*AIM OF THE EXERCISE:* An exact copy of all the data below is needed.

*SUPPLIED RECORDS:*
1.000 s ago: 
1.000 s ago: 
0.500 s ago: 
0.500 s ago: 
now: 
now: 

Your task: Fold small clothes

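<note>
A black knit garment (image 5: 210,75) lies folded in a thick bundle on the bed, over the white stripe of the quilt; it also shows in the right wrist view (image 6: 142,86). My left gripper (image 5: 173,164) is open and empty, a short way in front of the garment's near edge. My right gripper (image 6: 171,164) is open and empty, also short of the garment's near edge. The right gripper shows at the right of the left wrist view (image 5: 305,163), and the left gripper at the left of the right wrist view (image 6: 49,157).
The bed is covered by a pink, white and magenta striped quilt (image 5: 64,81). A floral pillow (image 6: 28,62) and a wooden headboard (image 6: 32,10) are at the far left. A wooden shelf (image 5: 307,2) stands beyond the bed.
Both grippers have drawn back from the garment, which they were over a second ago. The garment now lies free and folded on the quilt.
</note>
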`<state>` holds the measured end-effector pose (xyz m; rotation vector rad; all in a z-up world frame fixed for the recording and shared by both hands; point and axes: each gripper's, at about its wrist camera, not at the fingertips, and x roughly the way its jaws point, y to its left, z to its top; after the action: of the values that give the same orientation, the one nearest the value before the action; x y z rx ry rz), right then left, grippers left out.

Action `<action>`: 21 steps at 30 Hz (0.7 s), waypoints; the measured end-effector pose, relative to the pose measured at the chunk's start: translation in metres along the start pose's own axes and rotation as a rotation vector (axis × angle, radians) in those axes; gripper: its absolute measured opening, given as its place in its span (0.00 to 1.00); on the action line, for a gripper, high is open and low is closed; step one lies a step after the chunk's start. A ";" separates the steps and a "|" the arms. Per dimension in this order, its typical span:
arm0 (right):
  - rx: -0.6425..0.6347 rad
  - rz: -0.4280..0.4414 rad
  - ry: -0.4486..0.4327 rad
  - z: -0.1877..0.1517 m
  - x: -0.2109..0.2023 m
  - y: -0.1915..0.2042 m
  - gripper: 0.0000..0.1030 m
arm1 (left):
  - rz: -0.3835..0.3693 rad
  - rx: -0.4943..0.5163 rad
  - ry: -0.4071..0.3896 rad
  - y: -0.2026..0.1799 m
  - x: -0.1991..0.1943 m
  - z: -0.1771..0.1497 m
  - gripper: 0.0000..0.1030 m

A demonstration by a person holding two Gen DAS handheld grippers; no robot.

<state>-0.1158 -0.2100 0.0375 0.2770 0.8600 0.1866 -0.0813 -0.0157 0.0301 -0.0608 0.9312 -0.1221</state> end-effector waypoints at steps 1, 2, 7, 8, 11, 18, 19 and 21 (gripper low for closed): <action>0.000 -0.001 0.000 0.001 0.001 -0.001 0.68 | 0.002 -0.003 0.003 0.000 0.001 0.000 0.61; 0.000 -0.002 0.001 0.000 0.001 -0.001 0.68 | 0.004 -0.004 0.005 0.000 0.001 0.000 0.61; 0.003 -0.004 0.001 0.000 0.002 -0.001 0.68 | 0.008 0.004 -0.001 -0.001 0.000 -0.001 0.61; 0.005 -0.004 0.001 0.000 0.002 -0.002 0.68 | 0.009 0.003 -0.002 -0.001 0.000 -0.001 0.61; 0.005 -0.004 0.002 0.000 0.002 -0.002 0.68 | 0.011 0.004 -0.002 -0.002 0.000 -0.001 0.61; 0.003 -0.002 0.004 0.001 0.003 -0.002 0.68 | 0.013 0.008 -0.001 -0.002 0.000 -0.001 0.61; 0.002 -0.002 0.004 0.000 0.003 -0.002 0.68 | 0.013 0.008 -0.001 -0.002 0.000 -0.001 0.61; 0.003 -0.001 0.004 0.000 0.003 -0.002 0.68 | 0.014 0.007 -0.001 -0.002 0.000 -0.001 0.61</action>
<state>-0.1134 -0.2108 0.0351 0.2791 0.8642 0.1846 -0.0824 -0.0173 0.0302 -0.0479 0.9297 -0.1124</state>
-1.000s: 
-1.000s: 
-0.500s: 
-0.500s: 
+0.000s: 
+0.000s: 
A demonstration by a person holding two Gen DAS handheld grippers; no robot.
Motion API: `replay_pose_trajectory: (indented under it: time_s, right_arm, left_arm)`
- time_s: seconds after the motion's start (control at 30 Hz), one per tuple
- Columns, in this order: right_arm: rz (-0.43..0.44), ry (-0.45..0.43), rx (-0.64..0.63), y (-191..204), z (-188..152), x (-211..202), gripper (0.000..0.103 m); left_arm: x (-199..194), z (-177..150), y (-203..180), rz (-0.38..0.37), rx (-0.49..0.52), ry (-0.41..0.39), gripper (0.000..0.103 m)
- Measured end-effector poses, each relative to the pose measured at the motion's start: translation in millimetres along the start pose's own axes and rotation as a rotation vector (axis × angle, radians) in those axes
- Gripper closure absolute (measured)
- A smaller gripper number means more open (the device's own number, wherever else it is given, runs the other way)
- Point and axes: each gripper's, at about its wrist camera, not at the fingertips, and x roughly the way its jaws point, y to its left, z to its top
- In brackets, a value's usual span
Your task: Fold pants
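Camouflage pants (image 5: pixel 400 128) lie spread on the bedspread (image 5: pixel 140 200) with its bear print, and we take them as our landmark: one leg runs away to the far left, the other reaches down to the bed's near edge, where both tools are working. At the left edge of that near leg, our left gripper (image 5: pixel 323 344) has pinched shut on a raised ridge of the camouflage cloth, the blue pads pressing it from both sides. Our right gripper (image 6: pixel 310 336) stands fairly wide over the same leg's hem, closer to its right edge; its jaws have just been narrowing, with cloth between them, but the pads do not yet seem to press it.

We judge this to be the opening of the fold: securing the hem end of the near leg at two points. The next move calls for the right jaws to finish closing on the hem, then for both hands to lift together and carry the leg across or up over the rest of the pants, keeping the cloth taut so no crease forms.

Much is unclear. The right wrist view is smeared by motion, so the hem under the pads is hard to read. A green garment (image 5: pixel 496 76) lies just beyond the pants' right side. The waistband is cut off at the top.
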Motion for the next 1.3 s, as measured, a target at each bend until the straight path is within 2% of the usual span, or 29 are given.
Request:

*FINISHED EXERCISE:*
1.000 s ago: 
1.000 s ago: 
0.500 s ago: 
0.500 s ago: 
now: 
now: 

Your task: Fold small clothes

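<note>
A black knit garment (image 5: 210,75) lies folded in a thick bundle on the bed, over the white stripe of the quilt; it also shows in the right wrist view (image 6: 142,86). My left gripper (image 5: 173,164) is open and empty, a short way in front of the garment's near edge. My right gripper (image 6: 171,164) is open and empty, also short of the garment's near edge. The right gripper shows at the right of the left wrist view (image 5: 305,163), and the left gripper at the left of the right wrist view (image 6: 49,157).
The bed is covered by a pink, white and magenta striped quilt (image 5: 64,81). A floral pillow (image 6: 28,62) and a wooden headboard (image 6: 32,10) are at the far left. A wooden shelf (image 5: 307,2) stands beyond the bed.
Both grippers have drawn back from the garment, which they were over a second ago. The garment now lies free and folded on the quilt.
</note>
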`<state>` holds the measured end-effector pose (xyz m; rotation vector rad; all in a z-up world frame fixed for the recording and shared by both hands; point and axes: each gripper's, at about its wrist camera, not at the fingertips, and x roughly the way its jaws point, y to its left, z to its top; after the action: of the values that give the same orientation, the one nearest the value before the action; x y z rx ry rz), right then left, grippers left out.

Action `<action>`: 21 steps at 30 Hz (0.7 s), waypoints; the measured end-effector pose, relative to the pose measured at the chunk's start: translation in metres along the start pose's own axes and rotation as a rotation vector (axis × angle, radians) in those axes; gripper: its absolute measured opening, given as its place in its span (0.00 to 1.00); on the action line, for a gripper, high is open and low is closed; step one lies a step after the chunk's start. A ";" separates the steps and a "|" the arms. Per dimension in this order, its typical span:
arm0 (right):
  - rx: -0.6425..0.6347 rad
  - rz: -0.4280..0.4414 rad
  - ry: -0.4486..0.4327 rad
  - z: -0.1877..0.1517 m
  - x: -0.2109..0.2023 m
  - y: -0.1915..0.2042 m
  - gripper: 0.0000..0.1030 m
arm1 (left):
  - rz: -0.3835..0.3693 rad
  - rx: -0.4943..0.5163 rad
  - ry: -0.4071..0.3896 rad
  - y: -0.2026..0.1799 m
  - x: -0.1991..0.1943 m
  - z: -0.1771..0.1497 m
  - gripper: 0.0000..0.1030 m

A demonstration by a person holding two Gen DAS handheld grippers; no robot.

<state>-0.1158 -0.2100 0.0375 0.2770 0.8600 0.1866 -0.0813 -0.0157 0.0301 -0.0608 0.9312 -0.1221</state> end-effector waypoints at steps 1, 2, 7, 8, 11, 18, 19 and 21 (gripper low for closed): <action>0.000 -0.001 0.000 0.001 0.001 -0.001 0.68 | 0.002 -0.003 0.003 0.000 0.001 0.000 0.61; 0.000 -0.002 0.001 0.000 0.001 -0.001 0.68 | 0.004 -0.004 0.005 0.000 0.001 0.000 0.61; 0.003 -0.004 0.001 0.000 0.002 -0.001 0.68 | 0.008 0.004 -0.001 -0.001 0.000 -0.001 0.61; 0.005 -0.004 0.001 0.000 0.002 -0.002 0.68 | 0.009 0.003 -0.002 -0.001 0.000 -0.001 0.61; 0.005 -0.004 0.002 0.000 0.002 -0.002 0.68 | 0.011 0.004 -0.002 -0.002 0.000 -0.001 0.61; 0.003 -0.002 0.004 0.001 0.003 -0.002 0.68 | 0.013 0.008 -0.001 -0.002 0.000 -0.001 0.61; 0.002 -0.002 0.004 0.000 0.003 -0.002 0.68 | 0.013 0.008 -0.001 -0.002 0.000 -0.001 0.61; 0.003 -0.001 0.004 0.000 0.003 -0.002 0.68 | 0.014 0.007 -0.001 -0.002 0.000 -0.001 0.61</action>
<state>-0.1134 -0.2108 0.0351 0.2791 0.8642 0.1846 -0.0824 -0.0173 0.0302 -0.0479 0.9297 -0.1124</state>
-1.000s: 
-1.000s: 
-0.500s: 
-0.500s: 
+0.000s: 
+0.000s: 
A demonstration by a person holding two Gen DAS handheld grippers; no robot.
Motion API: `replay_pose_trajectory: (indented under it: time_s, right_arm, left_arm)`
- time_s: seconds after the motion's start (control at 30 Hz), one per tuple
- Columns, in this order: right_arm: rz (-0.43..0.44), ry (-0.45..0.43), rx (-0.64..0.63), y (-191..204), z (-188..152), x (-211..202), gripper (0.000..0.103 m); left_arm: x (-199..194), z (-177..150), y (-203..180), rz (-0.38..0.37), rx (-0.49..0.52), ry (-0.41..0.39), gripper (0.000..0.103 m)
- Measured end-effector poses, each relative to the pose measured at the motion's start: translation in millimetres along the start pose's own axes and rotation as a rotation vector (axis × angle, radians) in those axes
- Gripper closure absolute (measured)
- A smaller gripper number means more open (the device's own number, wherever else it is given, runs the other way)
- Point and axes: each gripper's, at about its wrist camera, not at the fingertips, and x roughly the way its jaws point, y to its left, z to its top
- In brackets, a value's usual span
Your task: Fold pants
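Camouflage pants (image 5: pixel 400 128) lie spread on the bedspread (image 5: pixel 140 200) with its bear print, and we take them as our landmark: one leg runs away to the far left, the other reaches down to the bed's near edge, where both tools are working. At the left edge of that near leg, our left gripper (image 5: pixel 323 344) has pinched shut on a raised ridge of the camouflage cloth, the blue pads pressing it from both sides. Our right gripper (image 6: pixel 310 336) stands fairly wide over the same leg's hem, closer to its right edge; its jaws have just been narrowing, with cloth between them, but the pads do not yet seem to press it.

We judge this to be the opening of the fold: securing the hem end of the near leg at two points. The next move calls for the right jaws to finish closing on the hem, then for both hands to lift together and carry the leg across or up over the rest of the pants, keeping the cloth taut so no crease forms.

Much is unclear. The right wrist view is smeared by motion, so the hem under the pads is hard to read. A green garment (image 5: pixel 496 76) lies just beyond the pants' right side. The waistband is cut off at the top.
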Motion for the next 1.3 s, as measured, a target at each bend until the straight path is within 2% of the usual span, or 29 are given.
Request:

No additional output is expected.